L'école des maris
Molière
丈夫学堂
莫里哀
ACTE III
Scène V
ARISTE, SGANARELLE.
ARISTE
Qui frappe ? Ah ! ah ! que voulez-vous, mon frère ?
SGANARELLE
Venez, beau directeur, suranné damoiseau :
On veut vous faire voir quelque chose de beau.
ARISTE
Comment ?
SGANARELLE
Je vous apporte une bonne nouvelle.
ARISTE
Quoi ?
SGANARELLE
Votre Léonor, où, je vous prie, est-elle ?
ARISTE
Pourquoi cette demande ? Elle est, comme je crois,
Au bal chez son amie.
SGANARELLE
Eh ! oui, oui ; suivez-moi,
Vous verrez à quel bal la donzelle est allée.
ARISTE
Que voulez-vous conter ?
SGANARELLE
Vous l'avez bien stylée :
"Il n'est pas bon de vivre en sévère censeur ;
On gagne les esprits par beaucoup de douceur ;
Et les soins défiants, les verrous et les grilles
Ne font pas la vertu des femmes ni des filles ;
Nous les portons au mal par tant d'austérité,
Et leur sexe demande un peu de liberté."
Vraiment, elle en a pris tout son soûl, la rusée,
Et la vertu chez elle est fort humanisée.
ARISTE
Où veut donc aboutir un pareil entretien ?
SGANARELLE
Allez, mon frère aîné, cela vous sied fort bien,
Et je ne voudrais pas pour vingt bonnes pistoles
Que vous n'eussiez ce fruit de vos maximes folles.
On voit ce qu'en deux soeurs nos leçons ont produit :
L'une fuit les galants, et l'autre les poursuit.
ARISTE
Si vous ne me rendez cette énigme plus claire...
SGANARELLE
L'énigme est que son bal est chez Monsieur Valère ;
Que de nuit je l'ai vue y conduire ses pas,
Et qu'à l'heure présente elle est entre ses bras.
ARISTE
Qui ?
SGANARELLE
Léonor.
ARISTE
Cessons de railler, je vous prie.
SGANARELLE
Je raille ?... Il est fort bon avec sa raillerie !

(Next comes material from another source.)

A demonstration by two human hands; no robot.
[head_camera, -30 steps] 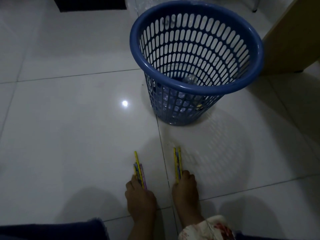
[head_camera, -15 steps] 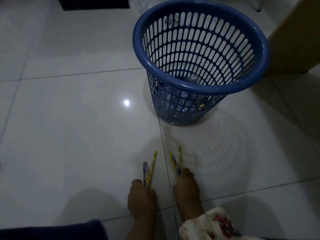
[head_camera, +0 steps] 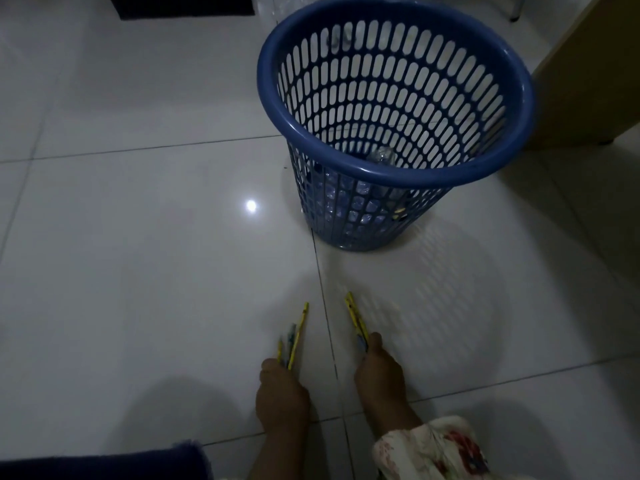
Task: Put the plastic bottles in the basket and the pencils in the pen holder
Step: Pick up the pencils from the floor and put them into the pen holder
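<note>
bottles look binned, pencils gathered but no holder in sight

the white tiled floor (head_camera: 138, 271) fills most of the view and no loose bottle lies on any part of it that shows. the blue basket (head_camera: 394, 174) stands upright ahead and to the right, and through its slotted wall clear plastic bottles (head_camera: 381, 157) can be made out low inside. so the bottle half of the task looks done, as far as this view reaches.

the pencil half is under way. nearer the camera, the left hand (head_camera: 282, 396) is curled shut around a small bunch of yellow and blue pencils (head_camera: 294, 337), whose ends fan forward just above the floor. just beside it, across a tile seam, the right hand (head_camera: 379, 375) is closed on a second bunch (head_camera: 356, 320), with a floral sleeve (head_camera: 429, 448) at the wrist. the exact number in each bunch is too small and dim to tell.

what is left is dropping both bunches into the pen holder, which is not visible anywhere here.
</note>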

Pauvre esprit, je vous dis, et vous redis encor
Que Valère chez lui tient votre Léonor,
Et qu'ils s'étaient promis une foi mutuelle
Avant qu'il eût songé de poursuivre Isabelle.
ARISTE
Ce discours d'apparence est si fort dépourvu...
SGANARELLE
Il ne le croira pas encore en l'ayant vu.
J'enrage. Par ma foi, l'âge ne sert de guère
Quand on n'a pas cela.
ARISTE
Quoi ? voulez-vous, mon frère... ?
SGANARELLE
Mon Dieu, je ne veux rien. Suivez-moi seulement :
Votre esprit tout à l'heure aura contentement ;
Vous verrez si j'impose, et si leur foi donnée
N'avait pas joint leurs cours depuis plus d'une année.
ARISTE
L'apparence qu'ainsi, sans m'en faire avertir,
À cet engagement elle eût pu consentir,
Moi, qui dans toute chose ai, depuis son enfance,
Montré toujours pour elle entière complaisance,
Et qui cent fois ai fait des protestations
De ne jamais gêner ses inclinations ?
SGANARELLE
Enfin vos propres yeux jugeront de l'affaire.
J'ai fait venir déjà commissaire et notaire :
Nous avons intérêt que l'hymen prétendu
Répare sur-le-champ l'honneur qu'elle a perdu ;
Car je ne pense pas que vous soyez si lâche,
De vouloir l'épouser avecque cette tache,
Si vous n'avez encor quelques raisonnements
Pour vous mettre au-dessus de tous les bernements.
ARISTE
Moi je n'aurai jamais cette faiblesse extrême
De vouloir posséder un cœur malgré lui-même.
Mais je ne saurais croire enfin...
SGANARELLE
Que de discours !
Allons : ce procès-là continuerait toujours.